* _Recorded data_

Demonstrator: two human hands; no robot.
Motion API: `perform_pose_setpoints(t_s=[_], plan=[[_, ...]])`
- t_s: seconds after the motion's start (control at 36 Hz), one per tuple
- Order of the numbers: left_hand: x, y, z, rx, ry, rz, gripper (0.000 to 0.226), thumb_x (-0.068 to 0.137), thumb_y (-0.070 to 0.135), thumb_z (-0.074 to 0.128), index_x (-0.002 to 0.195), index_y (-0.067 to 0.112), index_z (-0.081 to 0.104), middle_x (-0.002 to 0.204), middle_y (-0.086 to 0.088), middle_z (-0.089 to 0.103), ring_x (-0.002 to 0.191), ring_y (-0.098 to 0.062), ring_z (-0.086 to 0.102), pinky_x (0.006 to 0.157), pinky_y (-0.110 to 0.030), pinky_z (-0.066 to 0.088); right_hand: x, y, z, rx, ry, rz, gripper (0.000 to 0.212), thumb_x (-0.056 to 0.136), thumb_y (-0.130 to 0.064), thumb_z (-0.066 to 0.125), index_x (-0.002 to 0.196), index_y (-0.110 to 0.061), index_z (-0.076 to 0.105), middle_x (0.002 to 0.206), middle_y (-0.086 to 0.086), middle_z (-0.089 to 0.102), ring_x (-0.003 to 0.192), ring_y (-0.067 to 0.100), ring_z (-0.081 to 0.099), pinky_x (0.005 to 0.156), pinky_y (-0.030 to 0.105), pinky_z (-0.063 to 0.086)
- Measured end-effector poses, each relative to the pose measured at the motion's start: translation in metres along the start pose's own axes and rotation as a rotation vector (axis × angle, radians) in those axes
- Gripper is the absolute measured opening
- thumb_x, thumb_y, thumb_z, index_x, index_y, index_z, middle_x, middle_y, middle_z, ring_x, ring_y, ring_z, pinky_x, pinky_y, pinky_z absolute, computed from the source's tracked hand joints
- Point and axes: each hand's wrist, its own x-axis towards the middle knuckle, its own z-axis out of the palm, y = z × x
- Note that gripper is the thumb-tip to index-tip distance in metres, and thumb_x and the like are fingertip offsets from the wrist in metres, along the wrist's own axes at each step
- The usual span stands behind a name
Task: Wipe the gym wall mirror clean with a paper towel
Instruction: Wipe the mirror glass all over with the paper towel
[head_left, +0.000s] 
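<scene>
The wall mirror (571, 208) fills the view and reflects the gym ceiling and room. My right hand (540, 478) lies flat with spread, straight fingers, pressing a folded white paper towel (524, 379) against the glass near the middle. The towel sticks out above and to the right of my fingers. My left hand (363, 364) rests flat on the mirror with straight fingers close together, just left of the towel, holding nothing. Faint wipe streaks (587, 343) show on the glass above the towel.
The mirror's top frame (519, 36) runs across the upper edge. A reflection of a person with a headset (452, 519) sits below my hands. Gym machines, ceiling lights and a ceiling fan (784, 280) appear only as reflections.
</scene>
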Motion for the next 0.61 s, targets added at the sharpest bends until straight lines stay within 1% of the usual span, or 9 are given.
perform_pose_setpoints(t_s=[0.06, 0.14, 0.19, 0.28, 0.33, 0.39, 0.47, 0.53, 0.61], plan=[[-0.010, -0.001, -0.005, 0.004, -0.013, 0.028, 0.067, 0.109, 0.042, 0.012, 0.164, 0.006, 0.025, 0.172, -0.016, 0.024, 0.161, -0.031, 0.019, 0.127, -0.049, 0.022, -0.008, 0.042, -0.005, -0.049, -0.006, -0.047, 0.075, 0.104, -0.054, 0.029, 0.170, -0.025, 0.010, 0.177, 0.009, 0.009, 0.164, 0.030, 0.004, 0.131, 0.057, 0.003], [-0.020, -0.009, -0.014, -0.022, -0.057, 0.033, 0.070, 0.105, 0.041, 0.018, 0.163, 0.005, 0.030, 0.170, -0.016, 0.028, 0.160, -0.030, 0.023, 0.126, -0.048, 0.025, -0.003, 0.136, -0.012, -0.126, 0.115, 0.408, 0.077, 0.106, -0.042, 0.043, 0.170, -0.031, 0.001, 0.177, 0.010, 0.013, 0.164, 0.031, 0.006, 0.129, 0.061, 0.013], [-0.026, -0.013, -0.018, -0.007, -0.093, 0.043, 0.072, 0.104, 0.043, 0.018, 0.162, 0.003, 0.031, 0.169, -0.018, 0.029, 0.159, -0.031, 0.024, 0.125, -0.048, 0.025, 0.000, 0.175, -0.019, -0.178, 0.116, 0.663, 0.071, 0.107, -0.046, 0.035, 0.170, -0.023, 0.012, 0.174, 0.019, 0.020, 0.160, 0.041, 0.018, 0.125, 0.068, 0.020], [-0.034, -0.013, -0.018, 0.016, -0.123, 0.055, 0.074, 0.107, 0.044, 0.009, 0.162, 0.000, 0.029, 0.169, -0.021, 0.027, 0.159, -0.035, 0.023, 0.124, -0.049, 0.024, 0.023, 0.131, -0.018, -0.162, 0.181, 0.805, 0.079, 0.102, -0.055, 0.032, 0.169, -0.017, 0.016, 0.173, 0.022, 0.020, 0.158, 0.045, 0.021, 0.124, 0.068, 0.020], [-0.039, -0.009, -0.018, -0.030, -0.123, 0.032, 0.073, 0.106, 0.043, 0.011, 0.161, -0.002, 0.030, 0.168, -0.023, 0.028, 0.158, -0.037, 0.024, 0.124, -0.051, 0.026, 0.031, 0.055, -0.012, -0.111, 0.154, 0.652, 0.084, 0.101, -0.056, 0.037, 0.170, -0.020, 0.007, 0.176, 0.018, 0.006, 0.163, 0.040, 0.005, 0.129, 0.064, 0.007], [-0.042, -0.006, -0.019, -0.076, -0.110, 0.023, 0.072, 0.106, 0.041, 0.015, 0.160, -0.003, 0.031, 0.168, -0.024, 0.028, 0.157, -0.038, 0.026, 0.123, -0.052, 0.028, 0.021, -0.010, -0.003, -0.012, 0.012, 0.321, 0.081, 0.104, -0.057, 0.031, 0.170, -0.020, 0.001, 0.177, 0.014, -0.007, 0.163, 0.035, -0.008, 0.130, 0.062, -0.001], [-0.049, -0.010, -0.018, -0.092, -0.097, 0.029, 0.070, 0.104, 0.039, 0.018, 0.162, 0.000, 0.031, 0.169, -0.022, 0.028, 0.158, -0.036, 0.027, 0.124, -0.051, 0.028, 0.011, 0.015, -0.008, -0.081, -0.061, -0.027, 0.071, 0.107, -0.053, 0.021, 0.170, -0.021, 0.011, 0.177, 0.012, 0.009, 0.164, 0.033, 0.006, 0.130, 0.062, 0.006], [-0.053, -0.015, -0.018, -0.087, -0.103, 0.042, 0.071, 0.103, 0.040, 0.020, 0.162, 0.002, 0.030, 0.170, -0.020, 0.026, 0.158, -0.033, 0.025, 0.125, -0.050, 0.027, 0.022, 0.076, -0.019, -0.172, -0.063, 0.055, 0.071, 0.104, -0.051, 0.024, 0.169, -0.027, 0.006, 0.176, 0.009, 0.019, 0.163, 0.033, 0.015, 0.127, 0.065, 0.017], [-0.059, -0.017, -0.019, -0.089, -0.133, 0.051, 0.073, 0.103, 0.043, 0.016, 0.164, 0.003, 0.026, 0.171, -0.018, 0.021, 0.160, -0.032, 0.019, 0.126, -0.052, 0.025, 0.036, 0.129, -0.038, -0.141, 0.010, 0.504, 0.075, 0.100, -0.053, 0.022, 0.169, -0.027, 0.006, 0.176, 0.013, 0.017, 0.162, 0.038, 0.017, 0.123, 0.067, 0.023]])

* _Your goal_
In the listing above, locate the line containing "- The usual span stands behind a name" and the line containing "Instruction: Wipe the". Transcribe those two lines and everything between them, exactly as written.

* _Expected output_
- The usual span stands behind a name
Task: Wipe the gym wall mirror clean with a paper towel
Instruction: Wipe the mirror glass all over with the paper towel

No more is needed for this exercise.